## What you should do
An exact reprint of the whole listing is what the answer must contain.

## Data block

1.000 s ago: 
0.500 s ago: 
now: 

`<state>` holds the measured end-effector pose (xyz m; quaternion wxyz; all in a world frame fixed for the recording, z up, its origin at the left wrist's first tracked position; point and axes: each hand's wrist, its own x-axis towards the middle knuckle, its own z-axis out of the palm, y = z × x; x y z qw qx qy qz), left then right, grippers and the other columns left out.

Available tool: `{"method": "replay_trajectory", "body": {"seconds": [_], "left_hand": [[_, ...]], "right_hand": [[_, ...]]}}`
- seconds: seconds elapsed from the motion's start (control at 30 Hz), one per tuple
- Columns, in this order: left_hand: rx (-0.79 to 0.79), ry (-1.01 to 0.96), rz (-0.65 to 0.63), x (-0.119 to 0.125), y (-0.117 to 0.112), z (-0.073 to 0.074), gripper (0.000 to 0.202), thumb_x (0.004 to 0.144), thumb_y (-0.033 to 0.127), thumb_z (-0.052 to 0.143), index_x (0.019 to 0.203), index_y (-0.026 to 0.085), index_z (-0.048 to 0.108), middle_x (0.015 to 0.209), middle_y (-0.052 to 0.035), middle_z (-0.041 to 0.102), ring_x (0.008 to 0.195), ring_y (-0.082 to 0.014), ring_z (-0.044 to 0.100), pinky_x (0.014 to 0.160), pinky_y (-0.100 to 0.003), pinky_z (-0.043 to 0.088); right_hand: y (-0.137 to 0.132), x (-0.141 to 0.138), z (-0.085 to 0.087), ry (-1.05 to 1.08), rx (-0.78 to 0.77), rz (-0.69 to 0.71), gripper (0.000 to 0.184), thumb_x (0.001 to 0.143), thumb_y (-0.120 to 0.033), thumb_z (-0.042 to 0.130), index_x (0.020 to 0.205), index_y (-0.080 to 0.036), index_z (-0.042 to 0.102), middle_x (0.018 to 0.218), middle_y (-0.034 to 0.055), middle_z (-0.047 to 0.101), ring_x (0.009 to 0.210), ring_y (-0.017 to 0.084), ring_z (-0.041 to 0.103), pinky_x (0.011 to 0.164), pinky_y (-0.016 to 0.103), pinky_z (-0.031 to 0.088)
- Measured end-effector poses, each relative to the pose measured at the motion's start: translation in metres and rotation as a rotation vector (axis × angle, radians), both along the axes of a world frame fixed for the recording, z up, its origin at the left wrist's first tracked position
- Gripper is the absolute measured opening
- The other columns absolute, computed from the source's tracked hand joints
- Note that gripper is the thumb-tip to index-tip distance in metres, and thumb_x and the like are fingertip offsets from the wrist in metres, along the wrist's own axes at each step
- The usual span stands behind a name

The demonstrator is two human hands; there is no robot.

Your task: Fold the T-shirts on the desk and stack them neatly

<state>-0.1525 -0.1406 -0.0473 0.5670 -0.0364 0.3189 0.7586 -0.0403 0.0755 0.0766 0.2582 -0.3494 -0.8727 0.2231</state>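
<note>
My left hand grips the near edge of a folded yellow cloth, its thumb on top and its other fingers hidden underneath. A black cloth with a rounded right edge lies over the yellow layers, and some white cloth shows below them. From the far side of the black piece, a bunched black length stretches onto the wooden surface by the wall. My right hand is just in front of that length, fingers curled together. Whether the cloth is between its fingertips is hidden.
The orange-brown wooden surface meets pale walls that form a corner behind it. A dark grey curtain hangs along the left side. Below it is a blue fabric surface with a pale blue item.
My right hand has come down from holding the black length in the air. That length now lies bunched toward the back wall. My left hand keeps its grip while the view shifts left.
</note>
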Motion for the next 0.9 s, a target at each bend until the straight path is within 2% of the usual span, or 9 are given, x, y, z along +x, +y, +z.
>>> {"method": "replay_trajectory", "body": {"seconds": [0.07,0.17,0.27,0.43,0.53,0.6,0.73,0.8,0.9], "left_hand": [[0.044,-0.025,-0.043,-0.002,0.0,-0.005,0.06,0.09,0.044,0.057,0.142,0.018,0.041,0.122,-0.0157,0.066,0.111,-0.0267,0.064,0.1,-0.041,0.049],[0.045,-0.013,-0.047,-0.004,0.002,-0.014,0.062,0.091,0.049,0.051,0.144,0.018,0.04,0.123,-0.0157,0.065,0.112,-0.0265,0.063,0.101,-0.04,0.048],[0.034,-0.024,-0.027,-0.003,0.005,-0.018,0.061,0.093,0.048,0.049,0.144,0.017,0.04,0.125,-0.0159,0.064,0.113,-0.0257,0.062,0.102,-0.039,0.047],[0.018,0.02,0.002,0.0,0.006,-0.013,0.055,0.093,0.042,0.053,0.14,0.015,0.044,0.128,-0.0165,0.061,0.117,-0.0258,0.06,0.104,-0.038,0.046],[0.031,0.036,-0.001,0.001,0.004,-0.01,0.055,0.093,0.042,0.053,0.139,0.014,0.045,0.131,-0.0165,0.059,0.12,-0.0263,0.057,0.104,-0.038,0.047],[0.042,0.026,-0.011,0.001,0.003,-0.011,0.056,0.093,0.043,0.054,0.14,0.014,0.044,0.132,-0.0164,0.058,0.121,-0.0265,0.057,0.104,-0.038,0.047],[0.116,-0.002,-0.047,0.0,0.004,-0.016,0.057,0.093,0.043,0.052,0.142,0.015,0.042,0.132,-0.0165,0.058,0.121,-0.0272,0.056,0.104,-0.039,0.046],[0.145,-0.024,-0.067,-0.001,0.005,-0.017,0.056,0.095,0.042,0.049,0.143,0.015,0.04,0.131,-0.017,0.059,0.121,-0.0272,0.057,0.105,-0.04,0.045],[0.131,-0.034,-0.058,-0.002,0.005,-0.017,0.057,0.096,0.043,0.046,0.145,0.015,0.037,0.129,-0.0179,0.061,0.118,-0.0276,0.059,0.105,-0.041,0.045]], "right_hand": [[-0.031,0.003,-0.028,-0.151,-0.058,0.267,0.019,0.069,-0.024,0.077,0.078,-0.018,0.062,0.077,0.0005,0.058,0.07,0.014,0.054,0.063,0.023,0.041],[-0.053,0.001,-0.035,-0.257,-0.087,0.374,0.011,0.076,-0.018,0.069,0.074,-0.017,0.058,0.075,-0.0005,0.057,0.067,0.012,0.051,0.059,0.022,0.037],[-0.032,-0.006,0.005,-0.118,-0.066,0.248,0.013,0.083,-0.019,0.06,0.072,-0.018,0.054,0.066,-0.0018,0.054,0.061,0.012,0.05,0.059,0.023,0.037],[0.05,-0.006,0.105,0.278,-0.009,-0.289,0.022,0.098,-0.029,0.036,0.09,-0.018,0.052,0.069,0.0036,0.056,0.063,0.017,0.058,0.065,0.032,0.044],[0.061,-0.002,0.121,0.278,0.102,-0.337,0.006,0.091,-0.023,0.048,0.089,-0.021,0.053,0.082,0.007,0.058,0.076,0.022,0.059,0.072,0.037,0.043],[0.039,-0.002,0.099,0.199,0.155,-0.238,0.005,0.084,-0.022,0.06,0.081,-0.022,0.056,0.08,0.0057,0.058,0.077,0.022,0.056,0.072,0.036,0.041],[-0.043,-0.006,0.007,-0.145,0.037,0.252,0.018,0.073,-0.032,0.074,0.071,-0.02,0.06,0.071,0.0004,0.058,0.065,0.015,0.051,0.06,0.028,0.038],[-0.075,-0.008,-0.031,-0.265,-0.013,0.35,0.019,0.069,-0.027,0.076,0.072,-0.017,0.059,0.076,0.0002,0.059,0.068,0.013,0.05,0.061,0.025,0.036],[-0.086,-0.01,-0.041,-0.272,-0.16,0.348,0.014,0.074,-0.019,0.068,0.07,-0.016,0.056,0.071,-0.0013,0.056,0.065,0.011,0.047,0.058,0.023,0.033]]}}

## Result of this task
1.000 s ago: 
0.500 s ago: 
now: 

`<state>` holds the measured end-effector pose (xyz m; quaternion wxyz; all in a world frame fixed for the recording, z up, its origin at the left wrist's first tracked position; point and axes: each hand's wrist, its own x-axis towards the middle knuckle, its own z-axis out of the palm, y = z × x; x y z qw qx qy qz), left then right, grippers and the other columns left out.

Available tool: `{"method": "replay_trajectory", "body": {"seconds": [_], "left_hand": [[_, ...]], "right_hand": [[_, ...]]}}`
- seconds: seconds elapsed from the motion's start (control at 30 Hz), one per tuple
- Columns, in this order: left_hand: rx (-0.79 to 0.79), ry (-1.01 to 0.96), rz (-0.65 to 0.63), x (-0.119 to 0.125), y (-0.117 to 0.112), z (-0.073 to 0.074), gripper (0.000 to 0.202), thumb_x (0.004 to 0.144), thumb_y (-0.033 to 0.127), thumb_z (-0.052 to 0.143), index_x (0.019 to 0.203), index_y (-0.026 to 0.085), index_z (-0.048 to 0.108), middle_x (0.015 to 0.209), middle_y (-0.052 to 0.035), middle_z (-0.041 to 0.102), ring_x (0.008 to 0.195), ring_y (-0.082 to 0.014), ring_z (-0.044 to 0.100), pinky_x (0.014 to 0.160), pinky_y (-0.100 to 0.003), pinky_z (-0.043 to 0.088); right_hand: y (-0.137 to 0.132), x (-0.141 to 0.138), z (-0.085 to 0.087), ry (-1.05 to 1.08), rx (-0.78 to 0.77), rz (-0.69 to 0.71), gripper (0.000 to 0.184), thumb_x (0.001 to 0.143), thumb_y (-0.120 to 0.033), thumb_z (-0.042 to 0.130), index_x (0.020 to 0.205), index_y (-0.080 to 0.036), index_z (-0.042 to 0.102), middle_x (0.018 to 0.218), middle_y (-0.034 to 0.055), middle_z (-0.047 to 0.101), ring_x (0.009 to 0.210), ring_y (-0.017 to 0.084), ring_z (-0.041 to 0.103), pinky_x (0.011 to 0.164), pinky_y (-0.016 to 0.103), pinky_z (-0.031 to 0.088)
- Measured end-effector poses, each relative to the pose measured at the motion's start: translation in metres and rotation as a rotation vector (axis × angle, radians), both along the axes of a world frame fixed for the recording, z up, its origin at the left wrist's first tracked position
- Gripper is the absolute measured opening
- The other columns absolute, computed from the source's tracked hand joints
- Note that gripper is the thumb-tip to index-tip distance in metres, and thumb_x and the like are fingertip offsets from the wrist in metres, along the wrist's own axes at each step
- The usual span stands behind a name

The demonstrator is two human hands; there is no robot.

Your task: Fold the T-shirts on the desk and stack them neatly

<state>-0.1525 -0.1406 -0.0473 0.5670 -0.0364 0.3189 0.7586 -0.0403 0.0755 0.0766 0.2582 -0.3494 -0.8727 0.2231</state>
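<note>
My left hand grips the near edge of a folded yellow cloth, its thumb on top and its other fingers hidden underneath. A black cloth with a rounded right edge lies over the yellow layers, and some white cloth shows below them. From the far side of the black piece, a bunched black length stretches onto the wooden surface by the wall. My right hand is just in front of that length, fingers curled together. Whether the cloth is between its fingertips is hidden.
The orange-brown wooden surface meets pale walls that form a corner behind it. A dark grey curtain hangs along the left side. Below it is a blue fabric surface with a pale blue item.
My right hand has come down from holding the black length in the air. That length now lies bunched toward the back wall. My left hand keeps its grip while the view shifts left.
</note>
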Motion for the next 0.9 s, a target at each bend until the straight path is within 2% of the usual span, or 9 are given, x, y, z along +x, +y, +z.
>>> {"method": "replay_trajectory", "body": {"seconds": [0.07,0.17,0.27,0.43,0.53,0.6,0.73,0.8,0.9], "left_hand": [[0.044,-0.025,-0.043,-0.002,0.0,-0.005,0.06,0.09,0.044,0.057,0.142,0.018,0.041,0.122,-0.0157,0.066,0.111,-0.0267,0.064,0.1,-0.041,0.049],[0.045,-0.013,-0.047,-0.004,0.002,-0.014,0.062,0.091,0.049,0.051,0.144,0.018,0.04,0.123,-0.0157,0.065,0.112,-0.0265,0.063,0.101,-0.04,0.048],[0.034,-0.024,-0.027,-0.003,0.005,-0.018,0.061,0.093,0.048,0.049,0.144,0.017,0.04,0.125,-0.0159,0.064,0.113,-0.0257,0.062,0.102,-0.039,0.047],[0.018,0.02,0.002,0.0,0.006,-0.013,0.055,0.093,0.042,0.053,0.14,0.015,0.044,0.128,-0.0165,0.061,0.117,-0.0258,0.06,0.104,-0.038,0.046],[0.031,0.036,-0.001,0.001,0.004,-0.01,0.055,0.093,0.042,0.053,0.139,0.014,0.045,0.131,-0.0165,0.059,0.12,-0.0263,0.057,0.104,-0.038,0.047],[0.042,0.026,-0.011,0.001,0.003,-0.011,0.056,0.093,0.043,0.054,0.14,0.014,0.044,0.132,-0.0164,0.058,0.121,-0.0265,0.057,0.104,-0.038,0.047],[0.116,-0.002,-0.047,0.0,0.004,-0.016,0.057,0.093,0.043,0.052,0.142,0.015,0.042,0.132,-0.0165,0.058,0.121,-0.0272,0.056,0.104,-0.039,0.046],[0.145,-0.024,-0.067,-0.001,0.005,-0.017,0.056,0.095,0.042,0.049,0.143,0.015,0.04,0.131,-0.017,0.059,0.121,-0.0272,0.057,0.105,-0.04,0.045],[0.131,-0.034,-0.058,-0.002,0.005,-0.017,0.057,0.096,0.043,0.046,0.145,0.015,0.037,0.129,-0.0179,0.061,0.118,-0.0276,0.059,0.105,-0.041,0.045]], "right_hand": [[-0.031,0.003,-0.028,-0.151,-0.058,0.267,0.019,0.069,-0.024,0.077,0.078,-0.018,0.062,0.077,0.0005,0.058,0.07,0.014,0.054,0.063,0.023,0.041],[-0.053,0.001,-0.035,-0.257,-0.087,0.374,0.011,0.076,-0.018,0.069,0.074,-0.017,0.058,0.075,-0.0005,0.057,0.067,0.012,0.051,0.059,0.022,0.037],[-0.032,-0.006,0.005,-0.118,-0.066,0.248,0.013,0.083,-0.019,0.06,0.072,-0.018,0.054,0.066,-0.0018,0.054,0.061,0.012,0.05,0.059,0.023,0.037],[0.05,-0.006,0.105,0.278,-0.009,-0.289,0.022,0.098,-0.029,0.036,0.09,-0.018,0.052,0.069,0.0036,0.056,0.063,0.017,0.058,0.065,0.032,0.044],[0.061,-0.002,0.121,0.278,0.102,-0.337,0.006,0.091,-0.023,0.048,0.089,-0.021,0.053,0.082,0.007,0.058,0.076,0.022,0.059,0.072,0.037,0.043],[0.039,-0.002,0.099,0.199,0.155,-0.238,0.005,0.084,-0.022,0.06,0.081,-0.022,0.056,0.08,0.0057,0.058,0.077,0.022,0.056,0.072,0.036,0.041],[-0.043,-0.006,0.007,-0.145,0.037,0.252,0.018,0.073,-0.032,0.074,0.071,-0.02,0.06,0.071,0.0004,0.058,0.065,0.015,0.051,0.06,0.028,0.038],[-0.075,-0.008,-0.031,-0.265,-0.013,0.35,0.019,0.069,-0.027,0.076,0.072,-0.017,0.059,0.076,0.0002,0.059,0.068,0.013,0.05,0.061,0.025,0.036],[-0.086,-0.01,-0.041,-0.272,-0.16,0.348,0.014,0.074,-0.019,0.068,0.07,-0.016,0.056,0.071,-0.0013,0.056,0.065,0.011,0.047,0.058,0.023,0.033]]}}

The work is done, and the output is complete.